Over four decades after the original Halloween, it all ends with this...
Director: David Gordon Green
Starring: Jamie Lee Curtis, Andi Matichak, Rohan Campbell
Running time: 111 minutes
Halloween Ends has been marketed as the, um, end of the Halloween franchise - a something finale that will bring Jamie Lee Curtis’s Laurie and Michael Myers face-to-face one last time. The trailers suggest as much. The poster suggests as much. So why, then, does the film make every effort to focus on anything other than those two? Why, with a pretty sizable runtime of just under two hours, is so little of the movie spent with characters the audience actually cares about? This, alongside a cacophony of other cinematic sins, makes the final instalment in David Gordon Green’s horror trilogy brutally bad.
The story begins with Rohan Campbell’s Corey, an aspiring engineer, as his time babysitting a family friend’s child ends in tragedy - and the film largely follows his descent into madness from there.

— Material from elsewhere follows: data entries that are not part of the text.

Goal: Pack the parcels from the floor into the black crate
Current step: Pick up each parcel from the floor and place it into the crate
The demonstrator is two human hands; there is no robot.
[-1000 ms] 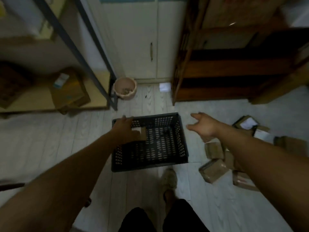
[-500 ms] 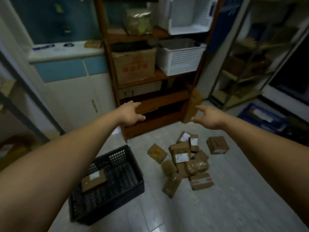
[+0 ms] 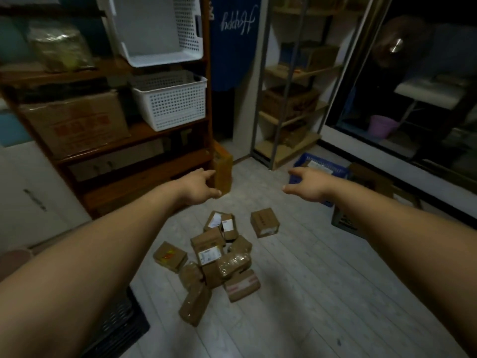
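While left hand (image 3: pixel 198 188) and right hand (image 3: pixel 309 186) hover released, brown parcels (image 3: pixel 233 263) (some labelled) cluster.

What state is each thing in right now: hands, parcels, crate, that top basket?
left hand: open, holding nothing
right hand: open, holding nothing
parcels: heaped on the floor, untouched
lone parcel: on the floor, apart from the heap
black crate: on the floor, mostly hidden, contents unseen
upper white basket: tipped forward, empty

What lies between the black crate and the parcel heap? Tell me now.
Only bare floor lies between the black crate and the parcel heap, as the head view shows.
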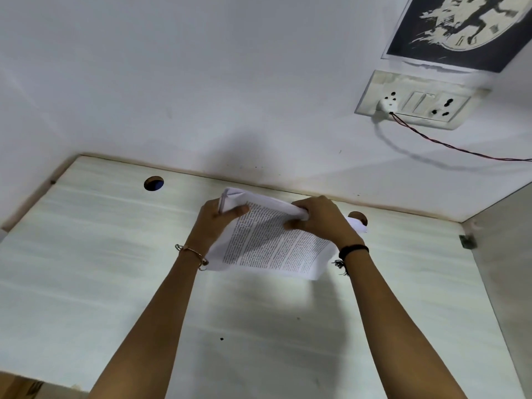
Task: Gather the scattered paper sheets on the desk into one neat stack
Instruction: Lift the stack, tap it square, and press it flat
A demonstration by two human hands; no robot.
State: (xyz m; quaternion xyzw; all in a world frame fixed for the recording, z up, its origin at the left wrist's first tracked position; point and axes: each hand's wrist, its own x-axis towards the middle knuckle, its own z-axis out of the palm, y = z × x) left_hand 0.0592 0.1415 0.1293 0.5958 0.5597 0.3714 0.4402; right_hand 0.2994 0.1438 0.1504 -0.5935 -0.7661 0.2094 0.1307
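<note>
A round cable hole [153, 183] is cut in the pale wood-grain surface [86, 269], off to the left of the left hand [218, 217] and a little farther from the person than it. That hand's wrist carries a thin metal bracelet [191, 253]. The left hand grips the left edge of the paper sheets [270, 243]: the thumb lies across the printed top page and the fingers are curled under and round the edge, where a corner of the bundle is bent upward.

The sheets are gathered in one bundle between the two hands, near the back edge of the surface and close to the wall [230, 82]. The top page is covered in dense printed text. The bundle's near edge reaches back toward the wrists and casts a shadow on the surface beneath it. Whether the far edge touches the surface cannot be told.

The right hand [319, 220] holds the right far corner, fingers curled over the top edge and thumb pressed on the printed page. A black band [352, 250] circles its wrist. Just right of this hand a second hole [358, 218] shows, partly covered by a white paper corner.

Above and right of the right hand, on the wall, is a socket plate [423, 99] with a white plug [385, 105], from which a red and black wire [460, 148] runs right. Above that hangs a dark poster [466, 24].
</note>
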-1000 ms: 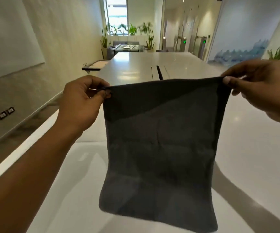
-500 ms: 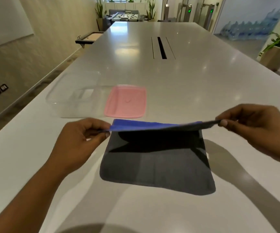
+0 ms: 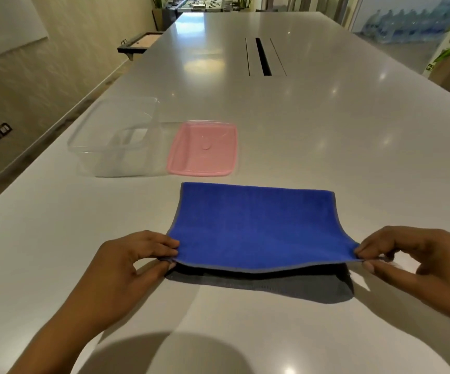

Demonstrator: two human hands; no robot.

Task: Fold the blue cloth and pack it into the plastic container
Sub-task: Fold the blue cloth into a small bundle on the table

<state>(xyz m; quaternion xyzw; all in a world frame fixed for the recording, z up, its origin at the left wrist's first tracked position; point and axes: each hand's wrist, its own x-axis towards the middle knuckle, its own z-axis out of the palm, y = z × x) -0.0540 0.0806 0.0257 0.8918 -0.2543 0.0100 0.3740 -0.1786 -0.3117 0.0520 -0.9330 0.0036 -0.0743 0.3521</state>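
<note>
Your left hand [image 3: 126, 268] and right hand [image 3: 418, 263] each kept a grip pinched on a near corner of the blue cloth [image 3: 253, 225], doubled over on the table [image 3: 326, 130]; its grey lower layer was mostly hidden. The clear plastic container [image 3: 110, 136] stood open beyond, edges faint, pink lid [image 3: 203, 148] just beside it.

Both forearms are cut off by the lower frame edge, most of the grey lower layer is hidden beneath the folded blue cloth [image 3: 253, 225], and the worktop's [image 3: 326, 117] far end is lost, blurred, past the top edge.
</note>
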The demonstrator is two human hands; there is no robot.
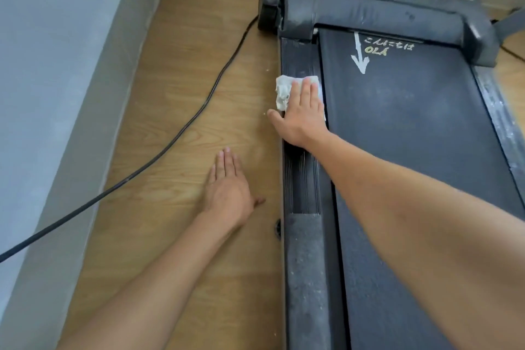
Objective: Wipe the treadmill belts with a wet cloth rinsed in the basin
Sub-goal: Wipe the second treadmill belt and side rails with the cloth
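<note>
A dark treadmill belt (412, 136) with a white arrow and printed words runs down the right half of the view. Along its left side lies a ribbed side rail (298, 65). My right hand (301, 113) presses a crumpled white cloth (284, 91) flat onto that rail, at the belt's left edge, with straight fingers on top of the cloth. My left hand (230, 190) rests flat on the wooden floor (184, 122) beside the treadmill, fingers straight, holding nothing. The basin is not in view.
A black power cable (181, 133) crosses the floor from the lower left up to the treadmill's front base (268, 14). A grey wall (56, 94) bounds the floor on the left. The motor cover (392, 8) and the rails look dusty.
</note>
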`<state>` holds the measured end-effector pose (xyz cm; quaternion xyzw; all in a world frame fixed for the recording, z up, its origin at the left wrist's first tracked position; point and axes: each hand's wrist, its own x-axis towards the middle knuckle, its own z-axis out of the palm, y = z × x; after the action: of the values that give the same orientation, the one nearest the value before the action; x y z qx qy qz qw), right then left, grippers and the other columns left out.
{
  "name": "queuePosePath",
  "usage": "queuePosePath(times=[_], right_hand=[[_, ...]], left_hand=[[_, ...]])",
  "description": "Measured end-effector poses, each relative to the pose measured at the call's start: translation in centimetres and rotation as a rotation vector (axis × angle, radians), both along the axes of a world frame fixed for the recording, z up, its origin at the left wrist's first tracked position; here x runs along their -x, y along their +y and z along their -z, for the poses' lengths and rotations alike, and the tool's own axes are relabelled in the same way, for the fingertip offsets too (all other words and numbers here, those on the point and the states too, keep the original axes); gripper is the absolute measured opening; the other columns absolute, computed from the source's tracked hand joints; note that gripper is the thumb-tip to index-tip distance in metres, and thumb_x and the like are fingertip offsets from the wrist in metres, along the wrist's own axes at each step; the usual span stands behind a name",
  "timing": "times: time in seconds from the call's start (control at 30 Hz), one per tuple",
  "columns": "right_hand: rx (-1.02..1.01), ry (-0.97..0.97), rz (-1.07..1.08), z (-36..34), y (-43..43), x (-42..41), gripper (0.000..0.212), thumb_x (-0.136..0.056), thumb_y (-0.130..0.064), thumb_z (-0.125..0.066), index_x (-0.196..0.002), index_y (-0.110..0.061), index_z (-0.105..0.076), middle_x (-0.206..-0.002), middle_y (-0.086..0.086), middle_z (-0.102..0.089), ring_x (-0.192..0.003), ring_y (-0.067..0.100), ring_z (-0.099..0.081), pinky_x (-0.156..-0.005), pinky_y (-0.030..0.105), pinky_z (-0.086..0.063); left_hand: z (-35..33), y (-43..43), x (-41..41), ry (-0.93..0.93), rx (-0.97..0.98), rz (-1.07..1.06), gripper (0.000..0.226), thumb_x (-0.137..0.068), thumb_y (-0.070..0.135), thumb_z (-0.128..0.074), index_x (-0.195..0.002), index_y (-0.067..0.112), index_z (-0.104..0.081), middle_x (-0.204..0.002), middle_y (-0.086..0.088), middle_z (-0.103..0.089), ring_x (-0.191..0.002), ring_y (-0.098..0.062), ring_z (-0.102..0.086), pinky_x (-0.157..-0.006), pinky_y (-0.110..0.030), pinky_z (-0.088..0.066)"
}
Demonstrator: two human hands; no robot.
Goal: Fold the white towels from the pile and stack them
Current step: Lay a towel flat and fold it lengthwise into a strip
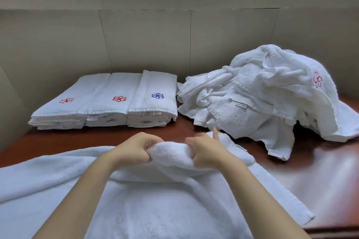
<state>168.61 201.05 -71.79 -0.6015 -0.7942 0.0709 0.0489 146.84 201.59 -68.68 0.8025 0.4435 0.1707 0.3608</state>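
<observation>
We see the left hand [136,148] and the right hand [204,151] both gripping a raised fold of the white towel [155,200], which lies spread on the near side of the table [310,170]. The pile [262,99] sits behind on the right, the folded stacks [108,101] on the left.

towel [155,209] cropped below, right hand [206,152] blurred

Folded stacks [108,101] left, pile [262,99] right, towel [136,200] before both.
</observation>
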Motion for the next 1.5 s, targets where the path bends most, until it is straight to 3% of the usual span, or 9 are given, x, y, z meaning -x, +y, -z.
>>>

Only every now and then do we meet back up with the franchise’s main characters, and only in the most bizarre circumstances: Laurie is writing a book that will need heavily editing if it is to avoid a drubbing on Goodreads; Michael gives us some insight into his unusual living situation (let’s just say it’d make for a lousy episode of MTV Cribs).
And it is because of the focus on Corey’s storyline, a tired, messy exploration of incel culture, that Halloween Ends rather rapidly falls apart. Where the original Halloween - and, to a lesser extent, Green’s 2018 reboot - are built on suspense, on the tension of not knowing what lurks in the shadows, Corey’s tale is an on-the-nose revenge narrative that feels like it’s been plucked from the latest cheap Netflix teen movie.
44 years and 3,642 sequels after the original wowed audiences with its originality and bravery, the franchise comes to a close with a painfully generic, poorly-executed finale
The dialogue is painfully unsubtle, and the director and his team can’t seem to decide whether they want you to root for him or not. At times, it feels like the over-crowded writing team - which consists of four separate screenwriters - had sat down to watch Joker and discussed how they could take any artistry from that film and replace it with B-movie tropes.
Due to the obsession with Corey’s narrative, Halloween Ends suffers from the Toy Story 4 effect. That is, it takes a punt on an emotional, cathartic final act that fails to justify its attempt at a pay-off. Keeping characters apart for ninety minutes, giving them no connection and no contact, and then chucking them together right at the last does little to engage the audience in the stakes of their relationship. For this reason, when they do finally meet, it’s genuinely difficult to care.
For all its failings, though, this film will largely satisfy those looking for some easy, mindless brutality during this spooky season. As was the case with last year’s release, Green refuses to hold back on the visuals of the kills in this one, and, while the motivations behind these kills are questionable, there is undoubtedly creativity within the gore. If you’re happy to look past a dull storyline, shoddy editing and poor scriptwriting, you could have a great time here.
So, Halloween ends, but it ends with a whimper. 44 years and 3,642 sequels after the original wowed audiences with its originality and bravery, the franchise comes to a close with a painfully generic, poorly-executed finale. No happy halloween here, then.